Nigel Farage is enormously pleased with the Ukip posters he launched this week – if anything ‘we should have gone further, really’ Photograph: Tom Maddick/Ross Parry Farage knows he can’t rely on the party’s original support base – “very middle-class, very below the M4, ex-military” – to deliver victory next month. So the privately educated ex-stockbroker from Kent is now chasing northern urban voters, and claims his party has become working-class. “What we’ve got to do in the next four weeks is rattle the Labour party. That’s the big job for Ukip now. The middle-class Tories in Wiltshire have already decided whether they’re going to vote Ukip on 22 May or not – and a lot of them are. So for the next four weeks the focus is entirely on the Labour vote. If we’re going to win these elections, those are the voters we want to get.”
He is probably wise to steer clear of policy detail, for Ukip is now such an ideologically incoherent bandwagon that policy is no longer the point. Some of its supporters want to make dressing up for the theatre compulsory, while Farage is a libertarian who breaks the law “regularly” and says: “I’m not for laws. We need a minimum of laws. I hate big government, I hate being told what to do on a personal basis.” But even he is a bit wary of libertarianism now, “because I’ve seen some of the loonier elements. A bloke took over our youth wing and called himself a libertarian, and he’s for, I don’t know,” he shudders, “bestiality!” But he thinks he can get away with sidestepping all these contradictions, because none of them will matter on 22 May. “People are voting for difference. I think there’s a feeling among our supporters that we speak for them and no one else does.”

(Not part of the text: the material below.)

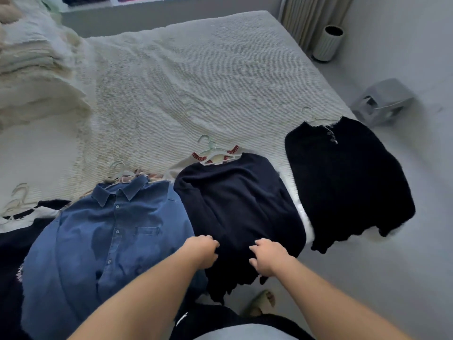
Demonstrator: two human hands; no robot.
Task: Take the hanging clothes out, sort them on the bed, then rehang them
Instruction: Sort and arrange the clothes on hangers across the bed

One problem for Farage is how to maintain his image as a chaotic amateur while communicating quite a shrewd electoral strategy. The key to winning next month, he explains, is to get the non-voters out. “Over one in five of our votes already come from non-voters. And in European elections only a third [of the electorate] vote, so it’s a massive marketplace. And the more urban the area, the lower the turnout.” If Ukip can beat Labour to first place – and the gap has closed to just a couple of points – “the grassroots pressure on Ed Miliband to promise a referendum will be irresistible. We need to get British politics into a position where, whatever the outcome of the next election, we get a referendum.”
He is enormously pleased with the Ukip posters he launched this week, one of which features a gigantic pointing finger beside the words: “26 million people in Europe are looking for work. And whose jobs are they after?” But as the BBC’s political editor asked Farage this week, if he’s so worried about Europeans taking our jobs, why does he employ his German wife as his secretary, at taxpayers’ expense? “That particular line of argument from Nick Robinson was pathetic,” he scoffs. “If that’s what he wants to focus on, then it’s a pretty poor reflection of him and the BBC in my opinion. I think it’s astonishing, simply astonishing. I mean, it just shows you how trivial the whole thing is.” He has to employ his wife, he says, because nobody else could possibly work such antisocial hours so closely with him.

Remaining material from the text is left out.